DESCRIPTION OF THE TASK: Each line below from the one containing "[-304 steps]" through the one containing "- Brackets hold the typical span" should be output exactly as it stands, and no other line should appear.

[Data records]

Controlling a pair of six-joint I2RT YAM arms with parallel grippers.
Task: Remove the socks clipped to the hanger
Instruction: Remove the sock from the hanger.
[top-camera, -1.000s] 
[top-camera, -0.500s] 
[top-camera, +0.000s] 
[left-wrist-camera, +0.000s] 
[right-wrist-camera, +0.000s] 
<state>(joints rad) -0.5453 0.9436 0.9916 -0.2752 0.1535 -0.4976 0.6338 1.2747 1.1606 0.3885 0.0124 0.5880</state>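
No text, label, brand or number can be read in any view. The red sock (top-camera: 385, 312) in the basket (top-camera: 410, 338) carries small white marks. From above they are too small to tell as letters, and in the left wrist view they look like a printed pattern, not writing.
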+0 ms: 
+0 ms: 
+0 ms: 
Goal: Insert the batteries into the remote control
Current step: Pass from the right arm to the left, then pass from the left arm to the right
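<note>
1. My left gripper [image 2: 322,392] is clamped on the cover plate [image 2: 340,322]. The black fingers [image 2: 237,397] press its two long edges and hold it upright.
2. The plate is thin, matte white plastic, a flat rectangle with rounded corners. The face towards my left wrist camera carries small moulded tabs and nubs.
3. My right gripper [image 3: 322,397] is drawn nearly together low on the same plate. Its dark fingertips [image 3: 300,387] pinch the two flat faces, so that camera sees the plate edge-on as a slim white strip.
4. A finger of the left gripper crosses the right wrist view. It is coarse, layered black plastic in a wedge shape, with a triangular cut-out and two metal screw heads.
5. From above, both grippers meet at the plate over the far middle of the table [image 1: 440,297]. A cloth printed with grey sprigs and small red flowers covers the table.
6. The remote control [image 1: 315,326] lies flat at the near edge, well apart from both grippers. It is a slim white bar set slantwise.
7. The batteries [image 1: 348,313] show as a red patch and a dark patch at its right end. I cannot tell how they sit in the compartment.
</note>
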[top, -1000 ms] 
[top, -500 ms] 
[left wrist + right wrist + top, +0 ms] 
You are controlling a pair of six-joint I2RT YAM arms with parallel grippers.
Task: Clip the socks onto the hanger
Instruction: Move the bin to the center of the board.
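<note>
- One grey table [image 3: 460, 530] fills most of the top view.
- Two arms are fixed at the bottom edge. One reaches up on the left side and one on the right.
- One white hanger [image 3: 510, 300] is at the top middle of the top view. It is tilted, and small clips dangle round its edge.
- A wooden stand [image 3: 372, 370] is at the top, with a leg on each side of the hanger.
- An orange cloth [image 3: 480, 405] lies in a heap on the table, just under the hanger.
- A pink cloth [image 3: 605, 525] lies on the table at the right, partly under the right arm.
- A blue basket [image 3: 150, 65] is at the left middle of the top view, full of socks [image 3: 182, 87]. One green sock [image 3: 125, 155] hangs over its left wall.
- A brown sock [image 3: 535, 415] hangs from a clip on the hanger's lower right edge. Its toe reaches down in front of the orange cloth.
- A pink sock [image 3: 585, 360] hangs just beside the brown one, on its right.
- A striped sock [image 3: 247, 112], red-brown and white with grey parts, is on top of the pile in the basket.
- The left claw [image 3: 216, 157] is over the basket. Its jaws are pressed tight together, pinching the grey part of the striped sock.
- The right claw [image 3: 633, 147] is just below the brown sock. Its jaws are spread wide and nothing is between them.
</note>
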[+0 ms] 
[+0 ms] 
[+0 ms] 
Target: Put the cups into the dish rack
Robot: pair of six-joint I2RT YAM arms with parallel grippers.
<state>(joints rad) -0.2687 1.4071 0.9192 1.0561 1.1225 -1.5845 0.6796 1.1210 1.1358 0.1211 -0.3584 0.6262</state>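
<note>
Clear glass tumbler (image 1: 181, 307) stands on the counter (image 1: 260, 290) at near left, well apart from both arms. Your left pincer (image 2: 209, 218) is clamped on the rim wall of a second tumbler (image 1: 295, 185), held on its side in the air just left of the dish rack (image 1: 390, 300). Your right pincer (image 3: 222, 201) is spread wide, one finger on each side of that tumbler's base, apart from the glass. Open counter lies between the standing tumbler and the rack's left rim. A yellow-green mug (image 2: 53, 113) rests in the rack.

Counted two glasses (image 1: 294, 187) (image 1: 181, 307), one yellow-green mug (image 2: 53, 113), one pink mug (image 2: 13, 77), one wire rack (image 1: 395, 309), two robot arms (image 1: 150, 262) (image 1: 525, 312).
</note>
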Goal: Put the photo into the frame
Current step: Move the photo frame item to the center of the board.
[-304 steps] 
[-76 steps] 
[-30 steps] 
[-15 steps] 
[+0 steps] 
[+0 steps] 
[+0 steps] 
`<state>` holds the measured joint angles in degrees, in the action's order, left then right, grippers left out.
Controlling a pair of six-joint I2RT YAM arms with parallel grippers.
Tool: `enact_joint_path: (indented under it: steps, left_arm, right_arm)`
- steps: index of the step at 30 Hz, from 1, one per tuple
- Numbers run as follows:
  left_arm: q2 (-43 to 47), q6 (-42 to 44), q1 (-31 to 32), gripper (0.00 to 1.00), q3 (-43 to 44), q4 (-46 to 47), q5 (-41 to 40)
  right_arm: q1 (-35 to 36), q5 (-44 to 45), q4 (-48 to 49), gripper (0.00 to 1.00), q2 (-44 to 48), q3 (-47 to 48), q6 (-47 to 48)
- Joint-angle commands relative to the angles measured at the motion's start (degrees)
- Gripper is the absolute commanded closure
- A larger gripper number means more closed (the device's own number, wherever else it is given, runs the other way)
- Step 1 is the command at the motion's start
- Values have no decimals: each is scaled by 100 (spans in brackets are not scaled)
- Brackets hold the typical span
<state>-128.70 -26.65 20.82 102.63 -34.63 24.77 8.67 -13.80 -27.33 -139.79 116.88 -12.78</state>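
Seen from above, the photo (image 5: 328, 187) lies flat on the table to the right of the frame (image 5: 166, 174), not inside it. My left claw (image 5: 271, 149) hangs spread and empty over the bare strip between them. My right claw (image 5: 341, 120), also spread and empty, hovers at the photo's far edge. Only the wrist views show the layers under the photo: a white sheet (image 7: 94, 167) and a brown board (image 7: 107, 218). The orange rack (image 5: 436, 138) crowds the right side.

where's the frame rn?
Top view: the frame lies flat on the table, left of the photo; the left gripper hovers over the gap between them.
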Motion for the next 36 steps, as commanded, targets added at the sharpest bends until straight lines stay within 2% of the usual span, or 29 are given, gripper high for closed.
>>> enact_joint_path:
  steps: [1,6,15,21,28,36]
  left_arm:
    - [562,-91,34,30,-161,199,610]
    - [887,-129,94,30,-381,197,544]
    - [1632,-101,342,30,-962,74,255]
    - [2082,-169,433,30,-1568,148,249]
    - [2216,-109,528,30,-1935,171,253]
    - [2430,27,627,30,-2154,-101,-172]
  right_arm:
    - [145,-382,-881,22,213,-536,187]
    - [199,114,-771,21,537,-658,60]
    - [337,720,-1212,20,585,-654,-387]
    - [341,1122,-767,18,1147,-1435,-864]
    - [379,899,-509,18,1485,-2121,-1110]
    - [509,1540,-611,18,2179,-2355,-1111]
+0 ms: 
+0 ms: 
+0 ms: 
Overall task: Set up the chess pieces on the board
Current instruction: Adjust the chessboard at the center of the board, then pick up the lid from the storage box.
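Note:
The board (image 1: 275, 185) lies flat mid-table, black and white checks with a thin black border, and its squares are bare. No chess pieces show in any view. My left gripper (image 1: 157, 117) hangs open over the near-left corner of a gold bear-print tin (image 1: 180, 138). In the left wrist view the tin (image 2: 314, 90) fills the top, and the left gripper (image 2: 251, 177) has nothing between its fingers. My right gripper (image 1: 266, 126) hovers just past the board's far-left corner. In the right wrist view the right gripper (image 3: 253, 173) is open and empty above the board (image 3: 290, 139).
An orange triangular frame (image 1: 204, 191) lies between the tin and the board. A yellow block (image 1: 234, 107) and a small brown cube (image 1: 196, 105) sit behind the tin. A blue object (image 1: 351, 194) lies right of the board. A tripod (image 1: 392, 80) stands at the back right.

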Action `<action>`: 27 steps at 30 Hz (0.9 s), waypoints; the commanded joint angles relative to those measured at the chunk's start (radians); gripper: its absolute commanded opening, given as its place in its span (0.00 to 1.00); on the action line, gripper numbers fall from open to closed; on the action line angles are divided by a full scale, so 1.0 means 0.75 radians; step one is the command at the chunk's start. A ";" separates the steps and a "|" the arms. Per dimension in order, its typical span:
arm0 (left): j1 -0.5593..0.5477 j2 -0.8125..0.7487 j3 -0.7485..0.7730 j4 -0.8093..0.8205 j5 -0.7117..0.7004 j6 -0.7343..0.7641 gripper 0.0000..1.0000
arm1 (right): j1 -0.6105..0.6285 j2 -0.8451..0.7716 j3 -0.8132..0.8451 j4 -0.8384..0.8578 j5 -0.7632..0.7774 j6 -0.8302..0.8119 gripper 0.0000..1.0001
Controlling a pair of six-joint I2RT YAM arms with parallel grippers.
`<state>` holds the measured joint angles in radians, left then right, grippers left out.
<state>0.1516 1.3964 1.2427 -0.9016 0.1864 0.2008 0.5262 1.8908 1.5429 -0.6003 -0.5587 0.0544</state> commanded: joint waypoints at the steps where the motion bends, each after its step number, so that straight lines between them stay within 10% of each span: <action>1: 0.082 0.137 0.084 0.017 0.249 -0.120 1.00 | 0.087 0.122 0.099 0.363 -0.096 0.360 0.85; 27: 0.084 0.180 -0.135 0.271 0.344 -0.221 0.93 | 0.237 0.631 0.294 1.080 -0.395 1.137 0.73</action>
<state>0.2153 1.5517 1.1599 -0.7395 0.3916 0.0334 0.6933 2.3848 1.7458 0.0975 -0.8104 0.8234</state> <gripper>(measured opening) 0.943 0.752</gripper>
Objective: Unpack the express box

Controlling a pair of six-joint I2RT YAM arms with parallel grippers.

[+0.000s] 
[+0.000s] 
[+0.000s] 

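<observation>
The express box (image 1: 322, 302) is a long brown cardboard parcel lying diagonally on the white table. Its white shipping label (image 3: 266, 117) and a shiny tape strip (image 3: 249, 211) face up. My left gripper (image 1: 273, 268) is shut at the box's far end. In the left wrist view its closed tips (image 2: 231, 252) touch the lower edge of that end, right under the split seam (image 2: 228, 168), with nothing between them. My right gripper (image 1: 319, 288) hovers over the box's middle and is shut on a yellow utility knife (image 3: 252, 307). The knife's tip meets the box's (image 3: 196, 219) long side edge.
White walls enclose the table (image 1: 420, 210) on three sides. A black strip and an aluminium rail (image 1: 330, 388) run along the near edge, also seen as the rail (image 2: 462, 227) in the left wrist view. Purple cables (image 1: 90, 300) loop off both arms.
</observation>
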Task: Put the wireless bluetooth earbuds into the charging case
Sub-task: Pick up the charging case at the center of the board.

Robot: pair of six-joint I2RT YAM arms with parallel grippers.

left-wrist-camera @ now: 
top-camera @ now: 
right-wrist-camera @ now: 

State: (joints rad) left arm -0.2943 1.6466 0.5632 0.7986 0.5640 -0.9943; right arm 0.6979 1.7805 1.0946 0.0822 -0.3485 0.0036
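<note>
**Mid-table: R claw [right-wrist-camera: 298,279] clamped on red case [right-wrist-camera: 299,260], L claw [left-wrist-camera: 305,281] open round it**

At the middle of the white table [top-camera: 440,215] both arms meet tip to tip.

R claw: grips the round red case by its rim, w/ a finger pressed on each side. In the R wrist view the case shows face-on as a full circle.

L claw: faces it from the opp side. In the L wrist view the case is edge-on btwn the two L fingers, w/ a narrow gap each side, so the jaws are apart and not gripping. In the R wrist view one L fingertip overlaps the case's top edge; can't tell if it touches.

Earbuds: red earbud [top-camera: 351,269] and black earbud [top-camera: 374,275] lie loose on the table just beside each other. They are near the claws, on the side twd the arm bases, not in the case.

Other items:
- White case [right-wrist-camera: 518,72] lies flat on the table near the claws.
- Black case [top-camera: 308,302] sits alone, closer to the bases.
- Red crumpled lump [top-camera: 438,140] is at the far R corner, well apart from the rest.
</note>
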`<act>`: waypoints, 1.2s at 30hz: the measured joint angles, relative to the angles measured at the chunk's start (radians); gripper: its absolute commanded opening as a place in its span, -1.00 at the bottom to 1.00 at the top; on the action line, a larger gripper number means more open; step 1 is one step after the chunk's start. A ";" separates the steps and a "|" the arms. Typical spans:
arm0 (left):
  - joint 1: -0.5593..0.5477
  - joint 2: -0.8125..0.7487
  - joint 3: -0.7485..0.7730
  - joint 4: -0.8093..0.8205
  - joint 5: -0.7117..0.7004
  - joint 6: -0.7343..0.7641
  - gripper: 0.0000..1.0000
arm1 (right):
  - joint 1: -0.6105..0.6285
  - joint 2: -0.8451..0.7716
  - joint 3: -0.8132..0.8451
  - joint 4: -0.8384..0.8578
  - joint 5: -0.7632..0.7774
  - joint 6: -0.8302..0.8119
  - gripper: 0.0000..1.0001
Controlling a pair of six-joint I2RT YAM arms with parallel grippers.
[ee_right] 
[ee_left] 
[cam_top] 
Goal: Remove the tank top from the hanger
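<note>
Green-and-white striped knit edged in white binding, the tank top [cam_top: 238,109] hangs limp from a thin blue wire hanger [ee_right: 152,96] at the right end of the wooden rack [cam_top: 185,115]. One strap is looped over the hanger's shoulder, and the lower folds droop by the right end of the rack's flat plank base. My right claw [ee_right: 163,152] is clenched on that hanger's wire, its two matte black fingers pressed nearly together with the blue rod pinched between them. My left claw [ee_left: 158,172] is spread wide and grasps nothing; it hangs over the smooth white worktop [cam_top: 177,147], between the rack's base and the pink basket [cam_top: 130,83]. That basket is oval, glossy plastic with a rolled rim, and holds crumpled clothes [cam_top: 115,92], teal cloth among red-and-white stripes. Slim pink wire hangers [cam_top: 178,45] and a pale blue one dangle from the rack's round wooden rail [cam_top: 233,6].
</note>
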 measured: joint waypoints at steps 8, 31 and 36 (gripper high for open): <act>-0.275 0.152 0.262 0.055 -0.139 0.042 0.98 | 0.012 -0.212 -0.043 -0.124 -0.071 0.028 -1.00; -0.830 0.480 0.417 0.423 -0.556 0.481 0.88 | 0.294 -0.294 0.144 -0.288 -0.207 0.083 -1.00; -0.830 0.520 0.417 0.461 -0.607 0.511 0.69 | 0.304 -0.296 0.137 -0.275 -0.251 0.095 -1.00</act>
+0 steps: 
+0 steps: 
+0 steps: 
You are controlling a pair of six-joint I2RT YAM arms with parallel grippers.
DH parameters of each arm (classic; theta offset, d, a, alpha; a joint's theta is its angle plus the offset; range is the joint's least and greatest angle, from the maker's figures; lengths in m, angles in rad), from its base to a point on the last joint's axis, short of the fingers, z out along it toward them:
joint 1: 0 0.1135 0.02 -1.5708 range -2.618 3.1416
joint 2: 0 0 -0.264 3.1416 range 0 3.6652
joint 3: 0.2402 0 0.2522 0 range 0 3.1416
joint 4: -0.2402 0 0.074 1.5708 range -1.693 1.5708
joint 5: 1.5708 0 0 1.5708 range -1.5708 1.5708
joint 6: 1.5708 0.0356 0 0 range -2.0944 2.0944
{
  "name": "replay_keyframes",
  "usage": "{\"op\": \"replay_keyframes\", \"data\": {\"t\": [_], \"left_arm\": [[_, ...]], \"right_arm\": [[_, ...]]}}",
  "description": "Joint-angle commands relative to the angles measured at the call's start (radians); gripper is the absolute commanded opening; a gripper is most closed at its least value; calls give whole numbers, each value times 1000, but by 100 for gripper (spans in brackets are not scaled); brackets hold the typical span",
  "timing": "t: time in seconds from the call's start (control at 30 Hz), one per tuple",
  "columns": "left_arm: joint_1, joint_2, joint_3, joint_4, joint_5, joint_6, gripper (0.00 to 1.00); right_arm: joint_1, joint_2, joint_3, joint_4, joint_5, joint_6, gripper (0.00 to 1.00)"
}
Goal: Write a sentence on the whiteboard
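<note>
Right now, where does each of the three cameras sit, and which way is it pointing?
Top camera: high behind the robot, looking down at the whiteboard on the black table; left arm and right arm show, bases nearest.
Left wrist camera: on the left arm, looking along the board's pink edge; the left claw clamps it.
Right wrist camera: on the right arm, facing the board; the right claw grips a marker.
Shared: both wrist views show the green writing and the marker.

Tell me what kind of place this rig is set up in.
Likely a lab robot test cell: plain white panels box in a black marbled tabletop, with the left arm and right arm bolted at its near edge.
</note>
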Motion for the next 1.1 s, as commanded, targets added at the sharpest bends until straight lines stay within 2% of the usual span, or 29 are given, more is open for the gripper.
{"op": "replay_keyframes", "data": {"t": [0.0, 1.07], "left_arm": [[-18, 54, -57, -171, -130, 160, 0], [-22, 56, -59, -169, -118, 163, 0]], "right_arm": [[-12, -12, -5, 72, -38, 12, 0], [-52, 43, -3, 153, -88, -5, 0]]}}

WRITTEN REPLY:
[-304 steps] 
[-76 steps] 
[-30 steps] 
[-15 steps] 
[+0 steps] 
[+0 steps] 
[+0 steps] 
`<state>` holds the measured joint angles in degrees, in the action's order, left then right, grippers left out.
Controlling a pair of six-joint I2RT YAM arms with parallel grippers.
Tool: `enact_joint_path: (indented under it: steps, left_arm, right_arm)`
- steps: index of the step at 30 Hz, from 1, one per tuple
- Numbers run as follows:
  left_arm: q2 (-43 to 47), q6 (-42 to 44), q1 (-31 to 32), gripper (0.00 to 1.00), q3 (-43 to 44), q4 (-46 to 47), q5 (-41 to 40)
  right_arm: q1 (-35 to 36), q5 (-44 to 45), q4 (-48 to 49), gripper (0.00 to 1.00), q2 (-44 to 48), q3 (-47 to 48), q6 (-47 to 48)
- Joint-angle commands relative to the angles measured at the motion's start (degrees)
- Gripper is the absolute commanded closure
- A larger gripper number means more closed (the device's own number, wherever else it is given, runs the other way)
- Step 1 is the command at the motion's start
- Values have no decimals: each is scaled by 100 (spans in brackets are not scaled)
- Brackets hold the typical span

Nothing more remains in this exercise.